Your objective — If a line in the listing below includes the word "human", pick it out.

++++++++++

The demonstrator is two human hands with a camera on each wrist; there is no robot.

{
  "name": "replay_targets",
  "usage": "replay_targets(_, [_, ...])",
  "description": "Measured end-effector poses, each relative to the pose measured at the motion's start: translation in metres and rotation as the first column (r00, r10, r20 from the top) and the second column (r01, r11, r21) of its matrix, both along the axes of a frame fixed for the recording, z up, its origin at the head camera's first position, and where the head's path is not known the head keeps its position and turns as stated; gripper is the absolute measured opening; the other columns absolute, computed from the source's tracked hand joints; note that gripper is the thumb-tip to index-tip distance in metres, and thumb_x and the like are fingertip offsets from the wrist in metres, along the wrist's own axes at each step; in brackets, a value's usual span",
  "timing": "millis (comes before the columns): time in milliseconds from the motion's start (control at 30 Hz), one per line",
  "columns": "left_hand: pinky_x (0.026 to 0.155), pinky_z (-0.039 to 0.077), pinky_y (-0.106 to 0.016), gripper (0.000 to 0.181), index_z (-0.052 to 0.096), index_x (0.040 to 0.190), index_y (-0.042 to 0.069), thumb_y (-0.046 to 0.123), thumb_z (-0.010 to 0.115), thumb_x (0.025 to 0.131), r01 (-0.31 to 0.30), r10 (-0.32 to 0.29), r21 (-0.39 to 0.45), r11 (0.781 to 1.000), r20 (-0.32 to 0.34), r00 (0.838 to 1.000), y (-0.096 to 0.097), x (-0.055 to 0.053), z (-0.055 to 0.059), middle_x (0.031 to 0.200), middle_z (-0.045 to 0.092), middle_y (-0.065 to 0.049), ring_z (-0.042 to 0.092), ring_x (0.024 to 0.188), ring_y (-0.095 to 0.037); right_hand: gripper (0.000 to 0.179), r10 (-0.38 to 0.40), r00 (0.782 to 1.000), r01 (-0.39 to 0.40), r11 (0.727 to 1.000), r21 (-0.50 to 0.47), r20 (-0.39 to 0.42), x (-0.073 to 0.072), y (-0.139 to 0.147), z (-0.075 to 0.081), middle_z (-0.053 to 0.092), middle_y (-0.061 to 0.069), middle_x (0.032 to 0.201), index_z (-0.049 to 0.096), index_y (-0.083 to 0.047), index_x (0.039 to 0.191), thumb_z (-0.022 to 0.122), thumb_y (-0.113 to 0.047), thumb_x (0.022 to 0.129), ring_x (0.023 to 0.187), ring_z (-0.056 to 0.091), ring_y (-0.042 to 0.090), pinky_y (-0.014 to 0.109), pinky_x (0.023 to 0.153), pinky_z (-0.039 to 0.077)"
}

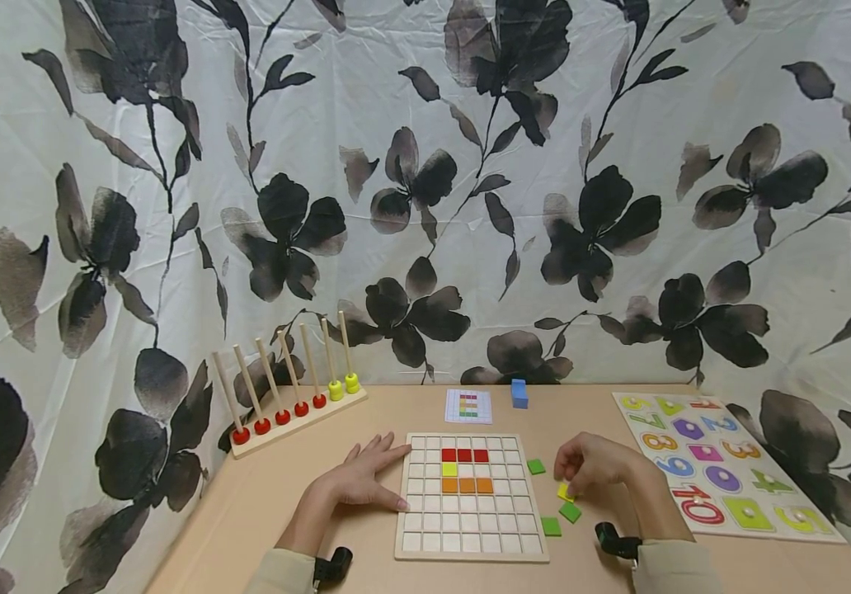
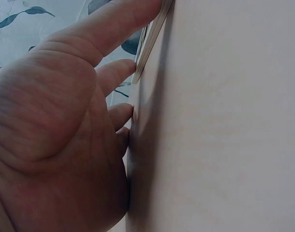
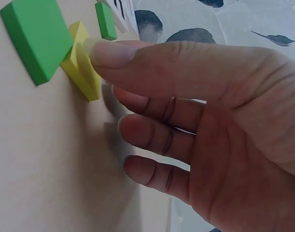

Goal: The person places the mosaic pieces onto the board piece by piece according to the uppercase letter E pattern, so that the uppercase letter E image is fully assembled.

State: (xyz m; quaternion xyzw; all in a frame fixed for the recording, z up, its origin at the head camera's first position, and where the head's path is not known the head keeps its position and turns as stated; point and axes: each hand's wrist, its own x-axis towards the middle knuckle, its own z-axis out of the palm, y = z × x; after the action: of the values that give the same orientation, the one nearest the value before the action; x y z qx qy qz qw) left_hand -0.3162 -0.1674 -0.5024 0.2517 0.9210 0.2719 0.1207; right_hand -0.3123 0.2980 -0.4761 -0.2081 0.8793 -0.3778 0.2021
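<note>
My left hand lies spread at the left side of a white grid board, index finger and thumb on its edge. Three red tiles, one yellow tile and a row of three orange tiles sit in the board's squares. On the right, my right hand pinches a loose yellow square tile at the table, with the thumb over it and the index finger mostly hidden. Green tiles lie close by: one behind, one in front, another against the board's right edge.
Behind the board are a small pattern card and a blue block. A wooden peg counter with red and yellow beads stands back left. At the right lies a number puzzle board. A floral cloth hangs behind the table.
</note>
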Motion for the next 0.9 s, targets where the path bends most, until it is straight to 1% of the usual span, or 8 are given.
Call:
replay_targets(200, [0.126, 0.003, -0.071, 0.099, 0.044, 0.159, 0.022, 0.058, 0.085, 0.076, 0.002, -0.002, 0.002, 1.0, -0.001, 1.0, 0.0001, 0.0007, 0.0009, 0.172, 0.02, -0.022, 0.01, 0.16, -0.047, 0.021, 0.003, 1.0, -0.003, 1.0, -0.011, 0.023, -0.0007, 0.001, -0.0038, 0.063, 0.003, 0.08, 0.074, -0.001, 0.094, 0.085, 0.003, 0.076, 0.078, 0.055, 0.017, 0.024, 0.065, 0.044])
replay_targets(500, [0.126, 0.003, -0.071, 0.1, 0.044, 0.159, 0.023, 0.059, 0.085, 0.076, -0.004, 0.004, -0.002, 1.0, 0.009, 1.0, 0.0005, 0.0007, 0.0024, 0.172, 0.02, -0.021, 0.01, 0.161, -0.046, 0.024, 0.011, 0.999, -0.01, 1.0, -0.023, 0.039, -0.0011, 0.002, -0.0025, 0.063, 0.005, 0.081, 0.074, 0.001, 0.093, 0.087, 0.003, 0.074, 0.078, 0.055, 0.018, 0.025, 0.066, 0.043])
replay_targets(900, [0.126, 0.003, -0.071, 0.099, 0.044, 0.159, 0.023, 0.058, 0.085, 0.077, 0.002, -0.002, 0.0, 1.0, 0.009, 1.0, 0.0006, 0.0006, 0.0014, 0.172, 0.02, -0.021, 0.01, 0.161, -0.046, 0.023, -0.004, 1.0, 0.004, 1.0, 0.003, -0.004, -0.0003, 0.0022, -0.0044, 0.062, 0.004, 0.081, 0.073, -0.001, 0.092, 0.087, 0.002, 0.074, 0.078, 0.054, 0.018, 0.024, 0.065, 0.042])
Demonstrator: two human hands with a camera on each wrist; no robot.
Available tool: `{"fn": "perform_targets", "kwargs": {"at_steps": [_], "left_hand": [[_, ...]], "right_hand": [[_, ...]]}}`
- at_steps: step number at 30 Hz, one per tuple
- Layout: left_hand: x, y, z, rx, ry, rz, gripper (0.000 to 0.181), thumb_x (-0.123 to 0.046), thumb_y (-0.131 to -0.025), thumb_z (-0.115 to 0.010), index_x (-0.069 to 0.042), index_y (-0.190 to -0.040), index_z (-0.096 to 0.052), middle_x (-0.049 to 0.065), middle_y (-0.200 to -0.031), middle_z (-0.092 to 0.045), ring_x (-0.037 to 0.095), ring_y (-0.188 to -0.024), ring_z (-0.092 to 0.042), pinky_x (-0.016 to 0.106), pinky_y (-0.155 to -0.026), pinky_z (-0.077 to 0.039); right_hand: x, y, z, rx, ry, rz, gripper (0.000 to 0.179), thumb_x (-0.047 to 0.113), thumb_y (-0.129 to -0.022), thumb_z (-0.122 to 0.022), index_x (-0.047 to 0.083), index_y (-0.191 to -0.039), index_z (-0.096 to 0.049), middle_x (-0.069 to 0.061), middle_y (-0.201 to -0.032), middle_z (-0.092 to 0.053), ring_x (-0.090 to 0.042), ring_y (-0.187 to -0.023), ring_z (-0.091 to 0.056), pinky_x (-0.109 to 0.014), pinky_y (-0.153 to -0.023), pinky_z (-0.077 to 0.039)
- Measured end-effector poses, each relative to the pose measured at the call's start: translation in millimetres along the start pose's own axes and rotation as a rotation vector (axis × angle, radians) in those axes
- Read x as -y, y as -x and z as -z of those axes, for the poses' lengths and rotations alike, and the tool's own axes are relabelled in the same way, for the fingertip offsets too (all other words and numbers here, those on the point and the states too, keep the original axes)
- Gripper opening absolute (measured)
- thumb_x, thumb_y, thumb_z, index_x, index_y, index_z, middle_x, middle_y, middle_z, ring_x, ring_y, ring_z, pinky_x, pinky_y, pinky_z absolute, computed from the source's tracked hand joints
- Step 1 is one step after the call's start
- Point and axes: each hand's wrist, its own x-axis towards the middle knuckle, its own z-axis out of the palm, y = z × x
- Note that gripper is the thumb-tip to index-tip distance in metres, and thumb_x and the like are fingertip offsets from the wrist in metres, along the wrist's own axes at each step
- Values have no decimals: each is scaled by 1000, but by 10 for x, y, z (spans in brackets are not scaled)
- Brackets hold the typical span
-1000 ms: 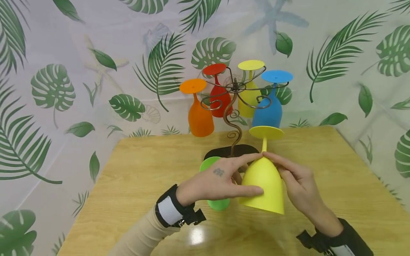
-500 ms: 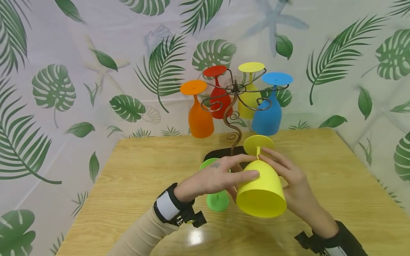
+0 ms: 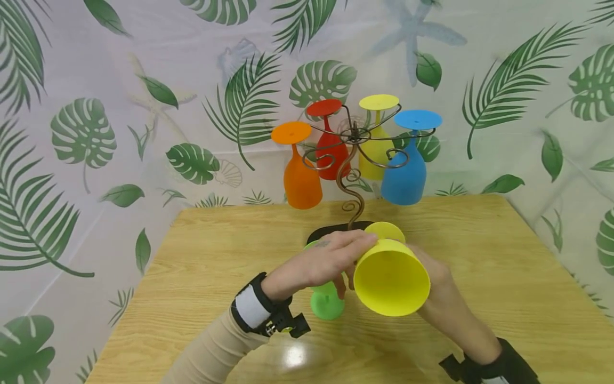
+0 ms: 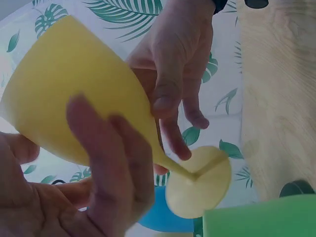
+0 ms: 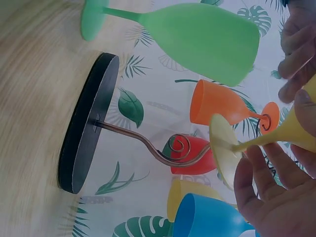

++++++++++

Answer to the exercise —
The demonstrator is two human hands with a camera on each wrist; there is no robot.
Demonstrator: two human hands with a camera on each wrist; no robot.

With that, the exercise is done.